Der Beklagte und Beschwerdegegner (das Finanzamt --FA--) berücksichtigte --auch im Einspruchsverfahren-- lediglich die Unterhaltsleistungen gemäß § 33a Abs.1 EStG.
Mit der Klage trug der Kläger vor, seine Schwiegermutter sei wegen ihrer nur geringen Einkünfte nicht in der Lage gewesen, die mit ihrer Behinderung zusammenhängenden Aufwendungen selbst zu tragen. Wegen der nicht nachgewiesenen sonstigen Kosten sei der Pauschbetrag gemäß § 33b Abs.3 EStG als gesetzlicher Mindestbetrag anzusetzen. Der Gesetzgeber habe, da jedem Behinderten infolge der Behinderung typischerweise besondere Aufwendungen erwachsen, die eine außergewöhnliche Belastung i.S. des § 33 EStG darstellen, die Geltendmachung dieser oft schwer nachzuweisenden Ausgaben durch die Einführung von entsprechend dem Grad der Minderung gestaffelten Pauschbeträgen in § 33b Abs.3 EStG erleichtert. Da es sich bei den Pauschbeträgen um geschätzte Mindestbeträge handele, müsse diese Erleichterung auch dann gelten, wenn Aufwendungen der in § 33b EStG bezeichneten Art gemäß § 33 EStG von einem Angehörigen des Behinderten geltend gemacht würden, dem diese Aufwendungen zwangsläufig erwachsen sind.
Das Finanzgericht (FG) wies die Klage als unbegründet ab. Zur Begründung seiner Entscheidung führte es u.a. aus: Unter den Begriff der außergewöhnlichen Belastung i.S. von § 33 EStG fielen zwar Krankheitskosten, die ein Steuerpflichtiger für eine von ihm unterhaltene Person trägt. Denn mit der Steuerermäßigung gemäß § 33a Abs.1 EStG seien nur die typischen Unterhaltskosten, nicht aber sonstige Kosten, wie Aufwendungen infolge einer Krankheit, abgegolten. Die Steuerermäßigung des § 33 EStG könne aber nur beanspruchen, wer die Voraussetzungen für ihre Gewährung im einzelnen nachweise oder glaubhaft mache. Der Kläger habe --abgesehen von den Fahrtkosten-- weder schlüssig dargetan noch glaubhaft gemacht, daß ihm überhaupt Aufwendungen im Zusammenhang mit der Behinderung seiner Schwiegermutter entstanden sind. Eine Berücksichtigung der vom Kläger geltend gemachten Aufwendungen komme auch in Höhe der Pauschbeträge des § 33b EStG nicht in Betracht. Die gesetzliche Zubilligung eines Pauschbetrages an den Behinderten selbst gemäß § 33b EStG sowie die Möglichkeit der Übertragung des Pauschbetrages von einem beim Steuerpflichtigen zu berücksichtigenden Kind auf den Steuerpflichtigen selbst gemäß § 33b Abs.5 EStG sei eine Ausnahme von den allgemeinen Grundsätzen zur Berücksichtigung außergewöhnlicher Belastungen gemäß § 33 EStG und einer Verallgemeinerung --auch im Wege der Analogie zugunsten des Steuerpflichtigen-- nicht zugänglich. Es sei daher nicht zulässig, den dem Behinderten zustehenden Pauschbetrag ohne gesetzliche Regelung demjenigen zukommen zu lassen, der den Behinderten durch zwangsläufige Aufwendungen i.S. von § 33 EStG unterstütze.

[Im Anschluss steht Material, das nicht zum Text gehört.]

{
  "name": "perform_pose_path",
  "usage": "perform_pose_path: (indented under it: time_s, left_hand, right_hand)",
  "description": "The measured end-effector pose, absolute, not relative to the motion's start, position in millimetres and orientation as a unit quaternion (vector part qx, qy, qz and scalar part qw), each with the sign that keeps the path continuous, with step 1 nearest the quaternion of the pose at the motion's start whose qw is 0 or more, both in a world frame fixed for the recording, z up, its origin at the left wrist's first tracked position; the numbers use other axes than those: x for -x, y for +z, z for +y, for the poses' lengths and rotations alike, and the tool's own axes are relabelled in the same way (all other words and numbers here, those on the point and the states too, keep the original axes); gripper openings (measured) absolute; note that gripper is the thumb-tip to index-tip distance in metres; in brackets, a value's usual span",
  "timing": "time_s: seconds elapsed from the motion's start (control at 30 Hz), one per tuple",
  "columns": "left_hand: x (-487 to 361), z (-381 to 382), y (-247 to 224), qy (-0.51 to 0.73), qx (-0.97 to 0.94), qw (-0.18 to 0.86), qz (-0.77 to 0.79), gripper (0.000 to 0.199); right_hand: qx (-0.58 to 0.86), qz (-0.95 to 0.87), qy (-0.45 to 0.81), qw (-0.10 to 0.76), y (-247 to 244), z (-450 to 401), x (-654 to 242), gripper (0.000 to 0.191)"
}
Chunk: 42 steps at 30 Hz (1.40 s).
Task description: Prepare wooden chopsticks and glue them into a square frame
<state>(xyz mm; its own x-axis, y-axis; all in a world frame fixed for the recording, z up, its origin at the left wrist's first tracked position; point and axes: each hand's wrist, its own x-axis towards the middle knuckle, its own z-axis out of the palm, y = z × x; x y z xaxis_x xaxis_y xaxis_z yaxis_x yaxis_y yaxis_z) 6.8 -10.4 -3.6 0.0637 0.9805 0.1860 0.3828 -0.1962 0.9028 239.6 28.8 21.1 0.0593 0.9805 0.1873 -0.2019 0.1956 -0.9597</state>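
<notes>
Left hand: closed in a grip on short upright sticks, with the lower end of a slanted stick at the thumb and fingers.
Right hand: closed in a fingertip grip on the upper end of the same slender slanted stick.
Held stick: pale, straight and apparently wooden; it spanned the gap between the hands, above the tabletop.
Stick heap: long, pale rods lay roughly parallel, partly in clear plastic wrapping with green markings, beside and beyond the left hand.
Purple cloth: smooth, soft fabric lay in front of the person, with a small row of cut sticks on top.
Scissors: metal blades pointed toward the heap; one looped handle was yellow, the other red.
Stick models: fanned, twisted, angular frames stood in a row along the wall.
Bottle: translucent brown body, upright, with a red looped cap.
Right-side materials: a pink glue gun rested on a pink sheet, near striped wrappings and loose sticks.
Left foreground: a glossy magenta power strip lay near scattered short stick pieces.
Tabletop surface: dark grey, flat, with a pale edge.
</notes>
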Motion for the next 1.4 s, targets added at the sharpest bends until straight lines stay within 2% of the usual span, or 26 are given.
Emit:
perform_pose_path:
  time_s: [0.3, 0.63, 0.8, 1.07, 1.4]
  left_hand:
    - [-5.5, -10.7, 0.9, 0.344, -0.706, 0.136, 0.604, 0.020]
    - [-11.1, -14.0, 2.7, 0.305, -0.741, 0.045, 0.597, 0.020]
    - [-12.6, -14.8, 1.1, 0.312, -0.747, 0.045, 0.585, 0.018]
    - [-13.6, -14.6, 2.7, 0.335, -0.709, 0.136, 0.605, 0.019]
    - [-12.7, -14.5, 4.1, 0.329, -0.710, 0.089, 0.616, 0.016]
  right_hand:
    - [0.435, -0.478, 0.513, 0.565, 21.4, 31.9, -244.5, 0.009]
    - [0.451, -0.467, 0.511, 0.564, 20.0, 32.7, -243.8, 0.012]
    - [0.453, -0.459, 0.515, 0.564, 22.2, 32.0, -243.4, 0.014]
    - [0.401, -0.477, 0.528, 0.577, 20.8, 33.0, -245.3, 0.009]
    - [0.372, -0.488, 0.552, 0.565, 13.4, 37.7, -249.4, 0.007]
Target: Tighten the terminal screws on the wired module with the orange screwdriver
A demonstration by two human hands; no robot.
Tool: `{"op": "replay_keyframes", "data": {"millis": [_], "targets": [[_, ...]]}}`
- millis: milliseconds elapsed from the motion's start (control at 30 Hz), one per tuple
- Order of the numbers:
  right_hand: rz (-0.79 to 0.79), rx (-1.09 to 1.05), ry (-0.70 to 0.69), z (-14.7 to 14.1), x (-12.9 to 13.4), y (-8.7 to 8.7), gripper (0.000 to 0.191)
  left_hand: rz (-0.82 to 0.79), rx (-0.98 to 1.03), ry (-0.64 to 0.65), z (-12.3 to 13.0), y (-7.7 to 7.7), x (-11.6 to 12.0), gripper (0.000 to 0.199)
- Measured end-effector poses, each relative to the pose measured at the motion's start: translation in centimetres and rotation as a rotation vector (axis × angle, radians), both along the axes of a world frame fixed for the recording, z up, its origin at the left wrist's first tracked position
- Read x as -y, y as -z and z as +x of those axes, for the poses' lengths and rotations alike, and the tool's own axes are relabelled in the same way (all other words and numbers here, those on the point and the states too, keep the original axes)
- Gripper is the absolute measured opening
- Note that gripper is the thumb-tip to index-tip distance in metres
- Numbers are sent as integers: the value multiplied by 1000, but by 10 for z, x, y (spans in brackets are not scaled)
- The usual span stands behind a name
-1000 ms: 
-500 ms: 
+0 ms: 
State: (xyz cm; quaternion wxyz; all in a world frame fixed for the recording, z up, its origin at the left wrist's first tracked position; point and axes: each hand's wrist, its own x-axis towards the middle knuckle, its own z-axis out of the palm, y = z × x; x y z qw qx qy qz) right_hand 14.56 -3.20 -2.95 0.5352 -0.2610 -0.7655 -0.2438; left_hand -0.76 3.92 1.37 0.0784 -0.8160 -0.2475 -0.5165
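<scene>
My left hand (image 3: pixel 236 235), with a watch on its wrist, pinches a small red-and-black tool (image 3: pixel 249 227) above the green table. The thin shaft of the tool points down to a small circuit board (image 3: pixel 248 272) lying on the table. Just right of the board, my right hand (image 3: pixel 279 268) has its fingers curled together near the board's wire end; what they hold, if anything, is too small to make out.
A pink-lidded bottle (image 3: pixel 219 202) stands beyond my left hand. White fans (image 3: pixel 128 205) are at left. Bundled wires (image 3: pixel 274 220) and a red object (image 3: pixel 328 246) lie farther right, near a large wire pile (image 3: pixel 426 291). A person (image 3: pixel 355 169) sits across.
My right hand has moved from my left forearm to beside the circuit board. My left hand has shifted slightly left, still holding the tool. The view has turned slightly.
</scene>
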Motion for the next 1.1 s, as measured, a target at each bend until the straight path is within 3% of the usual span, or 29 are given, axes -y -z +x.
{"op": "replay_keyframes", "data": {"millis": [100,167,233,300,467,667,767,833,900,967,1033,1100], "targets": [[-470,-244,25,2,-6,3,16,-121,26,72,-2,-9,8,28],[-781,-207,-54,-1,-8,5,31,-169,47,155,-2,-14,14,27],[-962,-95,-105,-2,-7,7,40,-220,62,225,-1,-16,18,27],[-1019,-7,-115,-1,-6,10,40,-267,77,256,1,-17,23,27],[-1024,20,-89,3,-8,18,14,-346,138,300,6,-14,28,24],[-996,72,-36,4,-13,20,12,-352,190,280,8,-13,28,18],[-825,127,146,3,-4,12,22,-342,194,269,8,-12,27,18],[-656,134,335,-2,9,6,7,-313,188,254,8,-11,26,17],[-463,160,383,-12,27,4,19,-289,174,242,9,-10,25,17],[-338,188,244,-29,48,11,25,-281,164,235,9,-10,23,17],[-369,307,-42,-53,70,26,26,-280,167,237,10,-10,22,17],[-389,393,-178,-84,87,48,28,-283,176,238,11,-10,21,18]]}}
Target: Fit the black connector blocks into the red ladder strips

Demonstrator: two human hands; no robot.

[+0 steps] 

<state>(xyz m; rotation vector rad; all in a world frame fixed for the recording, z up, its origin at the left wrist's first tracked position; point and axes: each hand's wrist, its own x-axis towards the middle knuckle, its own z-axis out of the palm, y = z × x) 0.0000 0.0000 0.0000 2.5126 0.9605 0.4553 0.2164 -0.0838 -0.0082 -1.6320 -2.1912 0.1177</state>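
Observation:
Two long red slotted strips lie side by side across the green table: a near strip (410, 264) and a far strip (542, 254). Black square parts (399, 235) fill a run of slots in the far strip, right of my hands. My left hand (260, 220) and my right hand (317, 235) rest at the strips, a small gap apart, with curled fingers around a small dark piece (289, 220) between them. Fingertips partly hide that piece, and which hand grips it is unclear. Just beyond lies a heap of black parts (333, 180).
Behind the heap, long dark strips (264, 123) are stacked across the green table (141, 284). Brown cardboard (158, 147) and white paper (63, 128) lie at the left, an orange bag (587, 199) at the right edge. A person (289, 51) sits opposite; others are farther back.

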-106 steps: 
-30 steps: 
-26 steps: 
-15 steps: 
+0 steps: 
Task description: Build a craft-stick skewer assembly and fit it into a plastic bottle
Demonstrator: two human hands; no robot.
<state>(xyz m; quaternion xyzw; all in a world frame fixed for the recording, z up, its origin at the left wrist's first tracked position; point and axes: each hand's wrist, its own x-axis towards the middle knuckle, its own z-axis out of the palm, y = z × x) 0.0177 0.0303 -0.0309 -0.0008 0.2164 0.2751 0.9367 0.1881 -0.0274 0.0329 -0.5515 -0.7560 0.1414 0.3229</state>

Im Streitfall könne offenbleiben, ob es sich bei den Kosten für die Beförderung der Schwiegermutter um Aufwendungen i.S. von § 33 EStG handele. Denn diese Aufwendungen würden --auch zusammen mit den weiteren gemäß § 33 EStG geltend gemachten Aufwendungen für Brillen usw. im Betrag von 857 DM-- die zumutbare Belastung nach § 33 Abs.3 EStG nicht übersteigen.
Das FG hat die Revision gegen seine Entscheidung nicht zugelassen.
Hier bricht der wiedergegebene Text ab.